First suppose we have a calibrated ALMA 7m MS called calibrated_final_cont.ms and a sky model image in a FITS file called myskymap.fits. We need to import it into CASA as a CASA image. Furthermore, this image must have four coordinate axes: two spatial coordinates, a FREQUENCY axis, and a STOKES axis. This is true even if the data and simulation are single-polarization continuum data, in which case the FREQUENCY and STOKES axes can be "singleton" axes. We assume our FITS input model image does not have these extra axes. There are two ways you can add them: 1) the CASA importfits() task will fill these in for you if you set defaultaxes=False with the appropriate sub-parameters; 2) the simutil() module will allow you to do it. We illustrate the second case:

default importfits
fitsimage='myskymap.fits'
imagename='myskymap.image'
overwrite=True
defaultaxes=False
inp
go

from simutil import simutil
util=simutil()

# Set the INCENTER and INWIDTH for the SPW of interest from the listobs()
util.modifymodel(inimage='myskymap.image',
                 outimage='myskymapFixed.image',
                 inbright='',indirection='',incell='',incenter='85.015425GHz',
                 inwidth='1937.5MHz',innchan=1)
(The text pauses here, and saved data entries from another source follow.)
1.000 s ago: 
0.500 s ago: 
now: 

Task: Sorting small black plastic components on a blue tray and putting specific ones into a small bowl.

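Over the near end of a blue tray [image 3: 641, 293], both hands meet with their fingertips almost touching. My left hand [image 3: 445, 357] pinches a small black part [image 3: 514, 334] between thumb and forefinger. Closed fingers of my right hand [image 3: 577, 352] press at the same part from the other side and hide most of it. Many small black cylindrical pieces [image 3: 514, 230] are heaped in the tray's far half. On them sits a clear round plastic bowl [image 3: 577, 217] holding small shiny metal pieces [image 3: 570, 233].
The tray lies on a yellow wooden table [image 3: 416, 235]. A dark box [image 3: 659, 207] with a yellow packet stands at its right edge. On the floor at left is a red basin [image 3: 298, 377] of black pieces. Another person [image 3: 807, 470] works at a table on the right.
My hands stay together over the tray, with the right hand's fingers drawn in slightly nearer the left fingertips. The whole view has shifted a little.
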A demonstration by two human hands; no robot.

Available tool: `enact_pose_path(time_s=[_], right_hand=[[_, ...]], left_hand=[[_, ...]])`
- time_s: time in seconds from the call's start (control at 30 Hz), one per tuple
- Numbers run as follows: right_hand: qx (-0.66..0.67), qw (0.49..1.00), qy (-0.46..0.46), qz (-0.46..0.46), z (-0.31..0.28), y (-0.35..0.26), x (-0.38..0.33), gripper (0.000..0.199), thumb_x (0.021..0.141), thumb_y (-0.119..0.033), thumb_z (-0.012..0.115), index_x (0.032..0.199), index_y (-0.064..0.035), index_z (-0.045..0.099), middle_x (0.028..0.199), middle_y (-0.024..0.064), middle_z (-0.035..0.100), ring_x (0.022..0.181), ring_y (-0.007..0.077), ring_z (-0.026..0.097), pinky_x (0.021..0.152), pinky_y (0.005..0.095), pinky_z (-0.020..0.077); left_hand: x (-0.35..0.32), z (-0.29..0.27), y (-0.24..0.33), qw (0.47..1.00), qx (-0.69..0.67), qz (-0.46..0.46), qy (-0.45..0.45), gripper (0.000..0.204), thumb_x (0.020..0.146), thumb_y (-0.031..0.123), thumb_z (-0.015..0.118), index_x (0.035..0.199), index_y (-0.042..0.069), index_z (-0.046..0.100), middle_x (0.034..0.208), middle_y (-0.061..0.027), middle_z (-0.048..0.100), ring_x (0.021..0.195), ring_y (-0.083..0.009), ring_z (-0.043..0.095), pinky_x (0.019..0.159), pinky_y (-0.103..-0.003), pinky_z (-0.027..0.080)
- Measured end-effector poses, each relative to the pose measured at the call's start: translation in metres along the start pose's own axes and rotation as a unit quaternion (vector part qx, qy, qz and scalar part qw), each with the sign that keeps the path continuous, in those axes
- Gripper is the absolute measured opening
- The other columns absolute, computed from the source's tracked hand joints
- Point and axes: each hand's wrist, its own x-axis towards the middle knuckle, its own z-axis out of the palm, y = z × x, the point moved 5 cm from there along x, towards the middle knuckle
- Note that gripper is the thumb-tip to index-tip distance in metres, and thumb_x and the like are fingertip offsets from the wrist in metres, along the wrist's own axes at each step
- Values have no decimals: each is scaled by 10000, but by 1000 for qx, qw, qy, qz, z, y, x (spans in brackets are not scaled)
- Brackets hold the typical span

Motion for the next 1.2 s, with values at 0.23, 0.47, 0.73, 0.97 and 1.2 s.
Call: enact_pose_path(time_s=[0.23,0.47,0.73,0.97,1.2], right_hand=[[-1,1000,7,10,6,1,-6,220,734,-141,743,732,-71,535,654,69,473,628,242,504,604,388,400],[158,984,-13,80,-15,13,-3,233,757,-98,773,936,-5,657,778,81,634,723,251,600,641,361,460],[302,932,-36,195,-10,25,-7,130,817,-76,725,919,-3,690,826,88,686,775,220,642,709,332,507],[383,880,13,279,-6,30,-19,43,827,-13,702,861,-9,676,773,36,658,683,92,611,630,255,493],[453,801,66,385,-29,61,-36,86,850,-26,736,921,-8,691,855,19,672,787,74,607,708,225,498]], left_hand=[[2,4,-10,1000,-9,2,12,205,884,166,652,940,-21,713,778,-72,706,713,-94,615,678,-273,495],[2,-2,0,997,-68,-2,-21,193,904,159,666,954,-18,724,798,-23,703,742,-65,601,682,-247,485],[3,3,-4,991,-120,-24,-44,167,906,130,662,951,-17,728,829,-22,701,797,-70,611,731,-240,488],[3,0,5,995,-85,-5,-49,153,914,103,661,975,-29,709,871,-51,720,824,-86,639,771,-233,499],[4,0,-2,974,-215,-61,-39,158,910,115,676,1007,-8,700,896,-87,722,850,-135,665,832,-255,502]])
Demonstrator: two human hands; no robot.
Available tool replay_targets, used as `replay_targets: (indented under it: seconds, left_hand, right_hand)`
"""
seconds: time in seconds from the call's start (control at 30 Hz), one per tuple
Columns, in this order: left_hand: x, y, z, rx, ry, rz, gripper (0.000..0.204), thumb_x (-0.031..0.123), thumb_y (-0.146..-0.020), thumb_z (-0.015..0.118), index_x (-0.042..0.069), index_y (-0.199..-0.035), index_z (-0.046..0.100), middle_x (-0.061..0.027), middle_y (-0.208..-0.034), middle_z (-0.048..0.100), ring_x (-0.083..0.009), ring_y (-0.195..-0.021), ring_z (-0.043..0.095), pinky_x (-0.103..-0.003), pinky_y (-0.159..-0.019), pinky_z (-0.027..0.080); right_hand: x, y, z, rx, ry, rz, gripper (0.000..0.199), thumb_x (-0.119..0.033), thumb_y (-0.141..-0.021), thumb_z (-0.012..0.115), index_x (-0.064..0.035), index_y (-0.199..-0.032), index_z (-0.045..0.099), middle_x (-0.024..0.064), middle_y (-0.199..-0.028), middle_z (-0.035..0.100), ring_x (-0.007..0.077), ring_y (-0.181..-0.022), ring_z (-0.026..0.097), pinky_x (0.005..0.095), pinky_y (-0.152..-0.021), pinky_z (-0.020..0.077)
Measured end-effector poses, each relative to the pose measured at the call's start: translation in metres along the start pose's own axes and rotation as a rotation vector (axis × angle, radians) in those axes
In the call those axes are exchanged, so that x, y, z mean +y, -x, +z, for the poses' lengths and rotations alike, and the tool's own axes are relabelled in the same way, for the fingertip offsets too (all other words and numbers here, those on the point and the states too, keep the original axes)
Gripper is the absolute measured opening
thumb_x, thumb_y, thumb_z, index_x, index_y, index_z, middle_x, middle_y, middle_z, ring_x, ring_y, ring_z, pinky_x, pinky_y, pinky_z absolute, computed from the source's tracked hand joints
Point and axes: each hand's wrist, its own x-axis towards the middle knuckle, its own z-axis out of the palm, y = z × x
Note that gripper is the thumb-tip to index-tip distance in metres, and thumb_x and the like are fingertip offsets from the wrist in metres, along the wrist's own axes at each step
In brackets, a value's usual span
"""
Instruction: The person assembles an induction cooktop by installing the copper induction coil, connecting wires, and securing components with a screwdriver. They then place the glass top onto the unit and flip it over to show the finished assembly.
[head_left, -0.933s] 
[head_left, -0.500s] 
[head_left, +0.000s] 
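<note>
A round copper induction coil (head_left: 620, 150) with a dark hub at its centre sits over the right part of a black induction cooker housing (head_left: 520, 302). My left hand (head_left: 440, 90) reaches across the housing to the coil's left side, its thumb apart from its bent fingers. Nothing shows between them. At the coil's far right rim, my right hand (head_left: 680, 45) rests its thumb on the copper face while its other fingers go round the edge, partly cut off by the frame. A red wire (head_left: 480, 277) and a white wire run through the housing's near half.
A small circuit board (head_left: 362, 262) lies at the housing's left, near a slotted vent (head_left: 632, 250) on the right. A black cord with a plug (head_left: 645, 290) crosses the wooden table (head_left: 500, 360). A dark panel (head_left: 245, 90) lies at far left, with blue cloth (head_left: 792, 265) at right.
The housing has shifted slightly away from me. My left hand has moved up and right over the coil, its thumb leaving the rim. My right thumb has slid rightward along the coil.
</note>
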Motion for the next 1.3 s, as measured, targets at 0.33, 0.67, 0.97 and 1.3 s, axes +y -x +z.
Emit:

Next we split out the SPW and field(s) of interest --- in this example there happens to be only a single field, but the method would work with a mosaic--- and do some time averaging to reduce the data volume (the averaging by default will be limited by scan and field ID). Two copies of the MS are made; one with the split data, the other will be overwritten to contain the calculated visibilities for the model. Note that in principle you can also do this data selection step using the simulator toolkit's setdata() method, but for the time being the recommended method is to create a fully split MS that contains only the data you want to simulate in a given call to the simulator (i.e. to sm.predict()). The simulated visibilities will go in the DATA column of the MS.

# split out one SPW and the field(s) of interest-
#  make two copies, one of which will get overwritten by the MOCK
spwid='0'
realmsname='calibrated_final_cont_spw'+spwid+'_AVG.ms'
split(vis='calibrated_final_cont.ms',outputvis=realmsname,field='4',
      spw=spwid,combine='scan',timebin='1e8')
fakemsname='calibrated_final_cont_spw'+spwid+'_AVG_MOCK.ms'
split(vis='calibrated_final_cont.ms',outputvis=fakemsname,field='4',
      spw=spwid,combine='scan',timebin='1e8')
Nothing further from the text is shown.